▶ [WORK INSTRUCTIONS]
From the entries below, copy out every line with "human" in it.

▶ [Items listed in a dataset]
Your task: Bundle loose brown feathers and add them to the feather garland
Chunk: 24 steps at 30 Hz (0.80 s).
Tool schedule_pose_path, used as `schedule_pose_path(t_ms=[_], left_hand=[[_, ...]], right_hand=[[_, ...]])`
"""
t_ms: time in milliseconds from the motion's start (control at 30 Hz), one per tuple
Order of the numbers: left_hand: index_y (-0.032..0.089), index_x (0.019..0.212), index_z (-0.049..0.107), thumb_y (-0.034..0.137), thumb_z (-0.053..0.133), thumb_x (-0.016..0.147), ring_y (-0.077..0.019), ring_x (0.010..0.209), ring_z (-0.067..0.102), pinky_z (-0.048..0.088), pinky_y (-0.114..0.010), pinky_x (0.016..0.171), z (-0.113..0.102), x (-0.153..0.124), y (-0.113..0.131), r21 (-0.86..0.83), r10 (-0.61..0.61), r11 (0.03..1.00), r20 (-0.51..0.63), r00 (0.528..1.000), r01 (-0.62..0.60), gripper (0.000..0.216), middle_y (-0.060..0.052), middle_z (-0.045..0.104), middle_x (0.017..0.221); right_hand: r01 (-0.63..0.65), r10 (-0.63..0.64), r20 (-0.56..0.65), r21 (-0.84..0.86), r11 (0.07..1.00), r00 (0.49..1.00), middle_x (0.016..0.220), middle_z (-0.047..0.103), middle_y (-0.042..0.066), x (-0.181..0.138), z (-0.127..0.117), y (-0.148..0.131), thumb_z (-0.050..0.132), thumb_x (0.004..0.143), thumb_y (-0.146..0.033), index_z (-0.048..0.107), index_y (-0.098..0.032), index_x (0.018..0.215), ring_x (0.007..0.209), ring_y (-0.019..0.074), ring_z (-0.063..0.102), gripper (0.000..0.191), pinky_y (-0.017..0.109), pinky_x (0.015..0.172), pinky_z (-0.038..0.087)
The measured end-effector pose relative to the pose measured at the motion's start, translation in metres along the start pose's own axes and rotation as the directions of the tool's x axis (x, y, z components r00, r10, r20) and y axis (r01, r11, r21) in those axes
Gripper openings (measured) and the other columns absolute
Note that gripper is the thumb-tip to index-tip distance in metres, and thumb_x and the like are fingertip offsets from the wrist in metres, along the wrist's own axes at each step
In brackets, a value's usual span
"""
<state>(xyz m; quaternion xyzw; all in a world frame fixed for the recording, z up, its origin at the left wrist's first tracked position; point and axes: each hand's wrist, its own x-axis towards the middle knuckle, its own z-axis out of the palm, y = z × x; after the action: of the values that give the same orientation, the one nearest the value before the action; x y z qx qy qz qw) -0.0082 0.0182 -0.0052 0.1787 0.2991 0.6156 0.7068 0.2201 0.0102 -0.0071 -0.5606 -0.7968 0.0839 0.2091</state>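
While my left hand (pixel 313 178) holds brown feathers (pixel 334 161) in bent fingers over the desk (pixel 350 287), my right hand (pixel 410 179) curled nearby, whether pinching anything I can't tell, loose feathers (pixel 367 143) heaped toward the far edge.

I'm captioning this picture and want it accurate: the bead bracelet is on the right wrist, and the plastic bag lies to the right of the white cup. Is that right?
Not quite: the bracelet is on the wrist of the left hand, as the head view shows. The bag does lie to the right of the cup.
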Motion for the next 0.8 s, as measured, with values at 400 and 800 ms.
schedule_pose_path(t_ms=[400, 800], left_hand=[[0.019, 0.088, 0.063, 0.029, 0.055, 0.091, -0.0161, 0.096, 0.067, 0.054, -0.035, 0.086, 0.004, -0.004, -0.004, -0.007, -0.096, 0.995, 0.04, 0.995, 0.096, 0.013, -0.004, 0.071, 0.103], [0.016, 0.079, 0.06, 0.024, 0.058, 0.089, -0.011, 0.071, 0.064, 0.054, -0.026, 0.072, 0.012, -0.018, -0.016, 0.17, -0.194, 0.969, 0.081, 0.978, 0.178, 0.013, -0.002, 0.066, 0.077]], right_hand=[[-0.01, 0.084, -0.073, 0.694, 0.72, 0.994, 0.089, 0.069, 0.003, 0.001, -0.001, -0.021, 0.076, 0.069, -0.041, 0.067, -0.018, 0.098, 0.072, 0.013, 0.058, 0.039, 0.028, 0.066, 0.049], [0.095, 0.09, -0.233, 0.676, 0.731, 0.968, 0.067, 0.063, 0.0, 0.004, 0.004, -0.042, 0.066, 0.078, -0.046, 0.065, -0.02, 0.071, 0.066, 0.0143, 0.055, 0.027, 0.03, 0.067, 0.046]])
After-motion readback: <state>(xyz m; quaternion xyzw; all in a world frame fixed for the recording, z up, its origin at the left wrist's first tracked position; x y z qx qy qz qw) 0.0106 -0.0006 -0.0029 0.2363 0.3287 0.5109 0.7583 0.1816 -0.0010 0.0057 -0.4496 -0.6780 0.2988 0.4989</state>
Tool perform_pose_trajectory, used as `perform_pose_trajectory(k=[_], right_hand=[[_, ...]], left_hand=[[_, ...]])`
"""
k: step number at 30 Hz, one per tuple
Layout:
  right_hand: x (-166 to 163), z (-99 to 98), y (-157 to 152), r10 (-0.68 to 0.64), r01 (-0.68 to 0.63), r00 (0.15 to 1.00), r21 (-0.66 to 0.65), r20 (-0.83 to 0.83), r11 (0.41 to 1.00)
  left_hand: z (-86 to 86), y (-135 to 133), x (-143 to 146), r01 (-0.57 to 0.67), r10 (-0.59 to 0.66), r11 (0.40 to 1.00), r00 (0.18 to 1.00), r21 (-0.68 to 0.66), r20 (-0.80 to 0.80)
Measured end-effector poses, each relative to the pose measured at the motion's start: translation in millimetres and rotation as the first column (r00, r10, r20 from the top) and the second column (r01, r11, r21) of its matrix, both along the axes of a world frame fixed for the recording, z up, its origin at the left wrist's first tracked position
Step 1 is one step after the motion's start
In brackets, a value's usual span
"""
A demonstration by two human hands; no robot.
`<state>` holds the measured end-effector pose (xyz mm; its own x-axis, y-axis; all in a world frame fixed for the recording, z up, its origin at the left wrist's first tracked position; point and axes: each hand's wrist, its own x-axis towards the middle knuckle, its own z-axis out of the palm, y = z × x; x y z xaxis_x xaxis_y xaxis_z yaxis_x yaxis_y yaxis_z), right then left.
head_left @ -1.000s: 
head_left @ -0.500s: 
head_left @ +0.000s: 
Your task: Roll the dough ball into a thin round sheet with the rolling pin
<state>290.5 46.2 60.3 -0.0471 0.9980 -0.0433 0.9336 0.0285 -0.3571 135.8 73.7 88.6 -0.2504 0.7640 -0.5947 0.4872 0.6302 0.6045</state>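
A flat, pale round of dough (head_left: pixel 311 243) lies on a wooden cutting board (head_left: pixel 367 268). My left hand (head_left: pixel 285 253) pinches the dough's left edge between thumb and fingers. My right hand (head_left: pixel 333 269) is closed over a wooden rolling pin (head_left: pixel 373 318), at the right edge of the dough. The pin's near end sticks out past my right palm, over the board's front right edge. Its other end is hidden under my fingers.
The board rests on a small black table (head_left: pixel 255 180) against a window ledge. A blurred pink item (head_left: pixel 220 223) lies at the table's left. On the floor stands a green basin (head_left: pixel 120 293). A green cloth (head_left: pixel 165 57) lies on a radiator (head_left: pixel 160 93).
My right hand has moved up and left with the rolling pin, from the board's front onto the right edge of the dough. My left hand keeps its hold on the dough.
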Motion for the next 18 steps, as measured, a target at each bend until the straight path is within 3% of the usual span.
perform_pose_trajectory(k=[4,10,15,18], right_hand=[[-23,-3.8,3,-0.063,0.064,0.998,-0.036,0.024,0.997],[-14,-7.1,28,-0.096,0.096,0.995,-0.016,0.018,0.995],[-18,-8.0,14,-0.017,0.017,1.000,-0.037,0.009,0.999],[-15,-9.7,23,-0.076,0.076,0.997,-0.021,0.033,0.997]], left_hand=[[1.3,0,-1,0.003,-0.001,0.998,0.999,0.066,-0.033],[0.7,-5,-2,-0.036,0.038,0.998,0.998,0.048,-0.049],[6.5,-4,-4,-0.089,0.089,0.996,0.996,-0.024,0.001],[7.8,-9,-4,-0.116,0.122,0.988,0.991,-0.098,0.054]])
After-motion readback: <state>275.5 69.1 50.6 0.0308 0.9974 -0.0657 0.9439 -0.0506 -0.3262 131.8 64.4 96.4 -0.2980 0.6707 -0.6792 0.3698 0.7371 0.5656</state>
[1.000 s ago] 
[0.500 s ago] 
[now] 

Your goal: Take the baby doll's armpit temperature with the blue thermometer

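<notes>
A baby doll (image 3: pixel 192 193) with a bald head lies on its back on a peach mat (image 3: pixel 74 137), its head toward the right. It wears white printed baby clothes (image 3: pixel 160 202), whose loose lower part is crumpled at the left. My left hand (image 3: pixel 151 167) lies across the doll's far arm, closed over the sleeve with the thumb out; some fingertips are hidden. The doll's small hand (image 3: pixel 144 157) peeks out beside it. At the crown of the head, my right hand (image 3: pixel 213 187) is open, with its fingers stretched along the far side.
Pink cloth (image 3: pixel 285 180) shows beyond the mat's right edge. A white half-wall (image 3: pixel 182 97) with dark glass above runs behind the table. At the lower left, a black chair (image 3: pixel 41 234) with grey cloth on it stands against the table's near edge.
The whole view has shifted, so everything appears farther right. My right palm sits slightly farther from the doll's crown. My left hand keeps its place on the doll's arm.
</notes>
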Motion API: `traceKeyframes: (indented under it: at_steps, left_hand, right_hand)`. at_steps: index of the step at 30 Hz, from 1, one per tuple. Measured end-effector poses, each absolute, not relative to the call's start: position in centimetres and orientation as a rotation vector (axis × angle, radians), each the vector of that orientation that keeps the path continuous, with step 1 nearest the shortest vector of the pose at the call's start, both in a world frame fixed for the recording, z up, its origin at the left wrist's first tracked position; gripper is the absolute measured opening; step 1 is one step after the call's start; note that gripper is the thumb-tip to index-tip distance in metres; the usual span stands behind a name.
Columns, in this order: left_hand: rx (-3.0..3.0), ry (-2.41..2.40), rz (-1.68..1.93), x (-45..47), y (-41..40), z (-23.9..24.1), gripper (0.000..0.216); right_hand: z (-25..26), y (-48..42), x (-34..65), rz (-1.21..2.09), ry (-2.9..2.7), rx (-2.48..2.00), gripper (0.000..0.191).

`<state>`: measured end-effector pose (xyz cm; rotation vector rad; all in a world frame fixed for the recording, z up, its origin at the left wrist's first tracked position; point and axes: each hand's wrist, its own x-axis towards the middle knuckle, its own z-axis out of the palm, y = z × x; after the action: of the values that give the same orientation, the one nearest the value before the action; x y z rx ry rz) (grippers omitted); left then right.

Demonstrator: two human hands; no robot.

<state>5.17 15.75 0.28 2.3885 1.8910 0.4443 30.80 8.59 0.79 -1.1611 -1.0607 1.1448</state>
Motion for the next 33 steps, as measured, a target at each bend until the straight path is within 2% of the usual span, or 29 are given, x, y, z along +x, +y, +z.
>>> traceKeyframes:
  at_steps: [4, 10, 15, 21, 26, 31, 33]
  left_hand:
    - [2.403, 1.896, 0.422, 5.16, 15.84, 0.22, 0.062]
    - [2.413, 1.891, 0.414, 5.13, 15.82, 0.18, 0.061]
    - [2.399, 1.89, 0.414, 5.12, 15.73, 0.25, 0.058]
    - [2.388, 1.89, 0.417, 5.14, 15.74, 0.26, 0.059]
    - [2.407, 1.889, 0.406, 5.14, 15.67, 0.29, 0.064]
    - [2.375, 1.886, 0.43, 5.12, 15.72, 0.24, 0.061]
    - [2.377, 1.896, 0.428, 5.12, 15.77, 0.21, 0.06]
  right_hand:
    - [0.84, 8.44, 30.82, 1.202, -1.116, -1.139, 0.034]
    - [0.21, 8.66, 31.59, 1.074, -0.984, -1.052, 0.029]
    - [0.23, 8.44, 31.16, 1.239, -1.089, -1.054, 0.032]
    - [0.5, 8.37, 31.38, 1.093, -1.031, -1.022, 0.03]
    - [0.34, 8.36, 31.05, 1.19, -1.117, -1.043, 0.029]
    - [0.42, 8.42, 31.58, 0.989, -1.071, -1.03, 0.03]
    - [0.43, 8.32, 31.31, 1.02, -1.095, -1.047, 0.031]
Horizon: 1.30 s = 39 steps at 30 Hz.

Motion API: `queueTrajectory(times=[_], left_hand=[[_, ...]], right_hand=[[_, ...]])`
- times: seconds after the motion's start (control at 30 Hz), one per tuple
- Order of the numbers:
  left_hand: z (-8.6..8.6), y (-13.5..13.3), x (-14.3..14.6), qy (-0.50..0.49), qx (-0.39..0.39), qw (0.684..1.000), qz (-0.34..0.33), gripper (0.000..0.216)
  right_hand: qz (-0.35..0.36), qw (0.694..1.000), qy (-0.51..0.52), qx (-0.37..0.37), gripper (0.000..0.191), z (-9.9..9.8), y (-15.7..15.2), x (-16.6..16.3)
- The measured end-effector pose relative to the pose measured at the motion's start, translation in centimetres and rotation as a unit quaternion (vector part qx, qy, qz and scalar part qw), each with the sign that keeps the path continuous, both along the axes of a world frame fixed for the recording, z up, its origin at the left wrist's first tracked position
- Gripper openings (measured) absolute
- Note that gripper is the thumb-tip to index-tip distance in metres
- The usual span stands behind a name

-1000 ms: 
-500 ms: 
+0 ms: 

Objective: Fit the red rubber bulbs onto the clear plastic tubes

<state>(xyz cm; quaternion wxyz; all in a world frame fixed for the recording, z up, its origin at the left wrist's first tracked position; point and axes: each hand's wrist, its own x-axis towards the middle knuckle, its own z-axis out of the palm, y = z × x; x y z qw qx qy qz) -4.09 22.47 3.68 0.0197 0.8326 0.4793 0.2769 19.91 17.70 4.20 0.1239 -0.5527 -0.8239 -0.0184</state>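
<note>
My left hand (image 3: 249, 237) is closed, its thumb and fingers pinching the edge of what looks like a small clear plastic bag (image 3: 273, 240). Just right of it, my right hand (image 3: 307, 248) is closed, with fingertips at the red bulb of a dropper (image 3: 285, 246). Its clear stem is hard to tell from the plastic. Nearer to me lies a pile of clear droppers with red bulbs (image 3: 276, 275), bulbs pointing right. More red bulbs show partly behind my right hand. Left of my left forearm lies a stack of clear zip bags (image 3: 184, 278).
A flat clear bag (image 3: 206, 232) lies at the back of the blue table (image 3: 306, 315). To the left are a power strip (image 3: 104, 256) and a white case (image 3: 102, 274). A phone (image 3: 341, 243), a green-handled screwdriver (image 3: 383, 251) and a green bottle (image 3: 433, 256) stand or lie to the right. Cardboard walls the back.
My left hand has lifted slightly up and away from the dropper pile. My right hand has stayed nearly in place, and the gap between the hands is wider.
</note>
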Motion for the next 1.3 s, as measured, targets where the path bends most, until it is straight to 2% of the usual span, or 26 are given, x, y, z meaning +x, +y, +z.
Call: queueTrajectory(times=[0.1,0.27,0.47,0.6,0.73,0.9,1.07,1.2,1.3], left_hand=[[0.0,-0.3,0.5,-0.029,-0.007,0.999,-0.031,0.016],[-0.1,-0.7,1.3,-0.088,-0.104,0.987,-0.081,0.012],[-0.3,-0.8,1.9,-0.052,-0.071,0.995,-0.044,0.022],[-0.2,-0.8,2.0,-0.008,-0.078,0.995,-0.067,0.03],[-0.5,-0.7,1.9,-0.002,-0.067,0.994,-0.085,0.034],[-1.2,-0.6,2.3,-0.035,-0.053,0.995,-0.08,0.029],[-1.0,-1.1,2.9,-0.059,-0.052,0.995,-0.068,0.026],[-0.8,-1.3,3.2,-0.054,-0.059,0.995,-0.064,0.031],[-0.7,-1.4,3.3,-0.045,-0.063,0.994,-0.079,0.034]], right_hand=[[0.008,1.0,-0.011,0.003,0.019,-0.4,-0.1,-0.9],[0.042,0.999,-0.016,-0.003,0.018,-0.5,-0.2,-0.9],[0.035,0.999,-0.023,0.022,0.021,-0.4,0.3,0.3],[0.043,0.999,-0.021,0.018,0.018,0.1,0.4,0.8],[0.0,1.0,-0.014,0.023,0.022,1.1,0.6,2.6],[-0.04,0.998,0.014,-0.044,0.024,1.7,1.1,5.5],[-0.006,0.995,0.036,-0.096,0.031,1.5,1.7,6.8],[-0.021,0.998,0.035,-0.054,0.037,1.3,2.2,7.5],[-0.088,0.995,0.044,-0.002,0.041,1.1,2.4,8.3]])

▶ [WRITTEN SOLUTION]
A demonstration by two human hands; no robot.
Demonstrator: two human hands; no robot.

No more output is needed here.